> [Available data]:
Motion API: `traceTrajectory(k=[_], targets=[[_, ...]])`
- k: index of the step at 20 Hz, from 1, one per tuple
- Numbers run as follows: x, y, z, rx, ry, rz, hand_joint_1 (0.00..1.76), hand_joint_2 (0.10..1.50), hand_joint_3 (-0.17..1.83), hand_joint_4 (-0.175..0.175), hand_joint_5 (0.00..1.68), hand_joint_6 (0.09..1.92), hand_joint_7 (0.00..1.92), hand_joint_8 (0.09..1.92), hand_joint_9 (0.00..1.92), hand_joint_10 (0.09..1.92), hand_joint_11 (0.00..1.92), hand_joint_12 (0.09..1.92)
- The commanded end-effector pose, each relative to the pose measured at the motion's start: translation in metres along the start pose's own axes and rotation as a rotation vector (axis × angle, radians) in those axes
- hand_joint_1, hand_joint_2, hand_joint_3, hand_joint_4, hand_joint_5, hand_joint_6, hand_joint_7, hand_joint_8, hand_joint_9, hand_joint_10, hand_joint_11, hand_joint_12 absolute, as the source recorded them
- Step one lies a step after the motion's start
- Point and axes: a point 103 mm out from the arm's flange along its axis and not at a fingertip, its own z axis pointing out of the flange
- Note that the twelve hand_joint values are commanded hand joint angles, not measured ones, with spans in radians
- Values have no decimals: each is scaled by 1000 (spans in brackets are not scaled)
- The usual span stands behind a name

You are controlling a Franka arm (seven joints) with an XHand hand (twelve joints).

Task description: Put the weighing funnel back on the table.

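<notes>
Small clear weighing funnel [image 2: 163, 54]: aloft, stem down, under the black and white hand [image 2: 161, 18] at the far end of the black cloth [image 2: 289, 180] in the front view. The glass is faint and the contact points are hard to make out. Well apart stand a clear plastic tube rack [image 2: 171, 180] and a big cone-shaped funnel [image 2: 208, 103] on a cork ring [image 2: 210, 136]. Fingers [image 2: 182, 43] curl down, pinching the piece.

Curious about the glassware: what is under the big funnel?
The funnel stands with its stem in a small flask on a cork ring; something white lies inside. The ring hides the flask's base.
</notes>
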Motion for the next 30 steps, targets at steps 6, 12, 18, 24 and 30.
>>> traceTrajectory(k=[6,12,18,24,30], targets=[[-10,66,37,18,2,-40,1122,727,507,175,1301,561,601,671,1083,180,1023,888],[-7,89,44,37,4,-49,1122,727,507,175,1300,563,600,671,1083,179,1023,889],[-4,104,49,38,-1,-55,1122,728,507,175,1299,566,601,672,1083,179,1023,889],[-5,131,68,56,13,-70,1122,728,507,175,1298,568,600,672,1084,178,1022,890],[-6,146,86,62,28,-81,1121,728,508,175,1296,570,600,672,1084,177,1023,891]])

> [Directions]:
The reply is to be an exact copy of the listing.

> [Response]:
Motion API: `traceTrajectory(k=[_], targets=[[_, ...]])`
- k: index of the step at 20 Hz, from 1, one per tuple
- Numbers run as follows: x, y, z, rx, ry, rz, hand_joint_1 (0.00..1.76), hand_joint_2 (0.10..1.50), hand_joint_3 (-0.17..1.83), hand_joint_4 (-0.175..0.175), hand_joint_5 (0.00..1.68), hand_joint_6 (0.09..1.92), hand_joint_7 (0.00..1.92), hand_joint_8 (0.09..1.92), hand_joint_9 (0.00..1.92), hand_joint_10 (0.09..1.92), hand_joint_11 (0.00..1.92), hand_joint_12 (0.09..1.92)
- The commanded end-effector pose, each relative to the pose measured at the motion's start: translation in metres along the start pose's own axes and rotation as a rotation vector (axis × angle, radians) in those axes
- hand_joint_1, hand_joint_2, hand_joint_3, hand_joint_4, hand_joint_5, hand_joint_6, hand_joint_7, hand_joint_8, hand_joint_9, hand_joint_10, hand_joint_11, hand_joint_12 absolute, as the source recorded them
- Step one lies a step after the motion's start
- Point and axes: a point 103 mm out from the arm's flange along its axis and not at a fingertip, its own z axis pointing out of the flange
- Note that the twelve hand_joint values are commanded hand joint angles, not measured ones, with spans in radians
- Values have no decimals: each is scaled by 1000 (spans in brackets are not scaled)
- The usual span stands behind a name

You are controlling a Franka arm (seven joints) with an XHand hand (twelve joints).

Task description: Put the weighing funnel back on the table.

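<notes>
Small clear weighing funnel [image 2: 163, 54]: aloft, stem down, under the black and white hand [image 2: 161, 18] at the far end of the black cloth [image 2: 289, 180] in the front view. The glass is faint and the contact points are hard to make out. Well apart stand a clear plastic tube rack [image 2: 171, 180] and a big cone-shaped funnel [image 2: 208, 103] on a cork ring [image 2: 210, 136]. Fingers [image 2: 182, 43] curl down, pinching the piece.

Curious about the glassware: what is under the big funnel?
The funnel stands with its stem in a small flask on a cork ring; something white lies inside. The ring hides the flask's base.
</notes>
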Motion for the next 30 steps, targets at steps 6, 12, 18, 24 and 30.
>>> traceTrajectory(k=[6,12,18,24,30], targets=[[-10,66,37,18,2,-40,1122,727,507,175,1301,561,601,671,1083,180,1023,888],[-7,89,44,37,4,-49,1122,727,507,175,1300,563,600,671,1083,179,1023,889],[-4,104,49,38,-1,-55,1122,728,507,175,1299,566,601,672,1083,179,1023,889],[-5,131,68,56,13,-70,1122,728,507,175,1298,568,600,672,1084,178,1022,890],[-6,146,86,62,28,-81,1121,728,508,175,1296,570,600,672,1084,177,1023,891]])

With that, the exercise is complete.